_WHAT IS BEING ASKED_:
Exact copies of the lines below are the goal; any images in them are dropped.

━━━━━━

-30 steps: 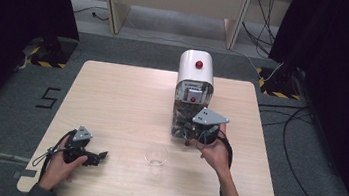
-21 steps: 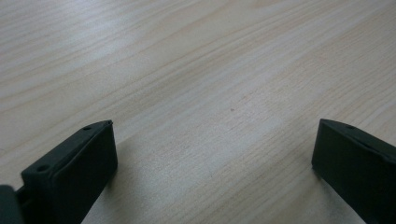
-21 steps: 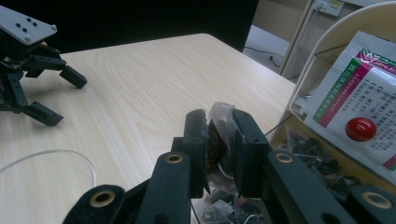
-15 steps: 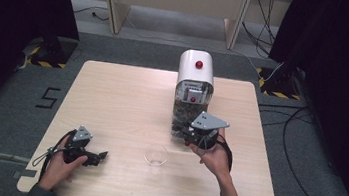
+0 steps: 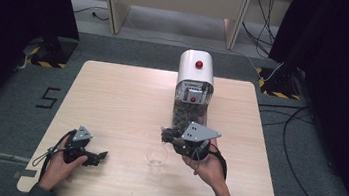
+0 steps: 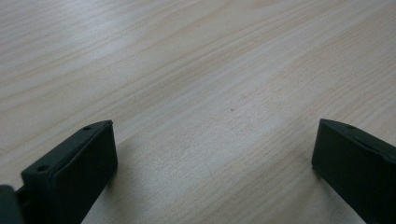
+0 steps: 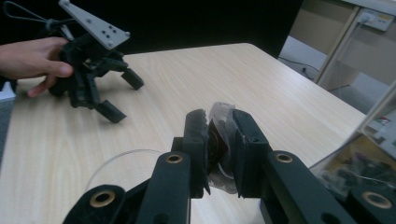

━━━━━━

_FINAL ANSWER_:
-30 steps: 
-21 steps: 
-21 steps: 
-15 steps: 
+0 steps: 
+0 steps: 
+0 steps: 

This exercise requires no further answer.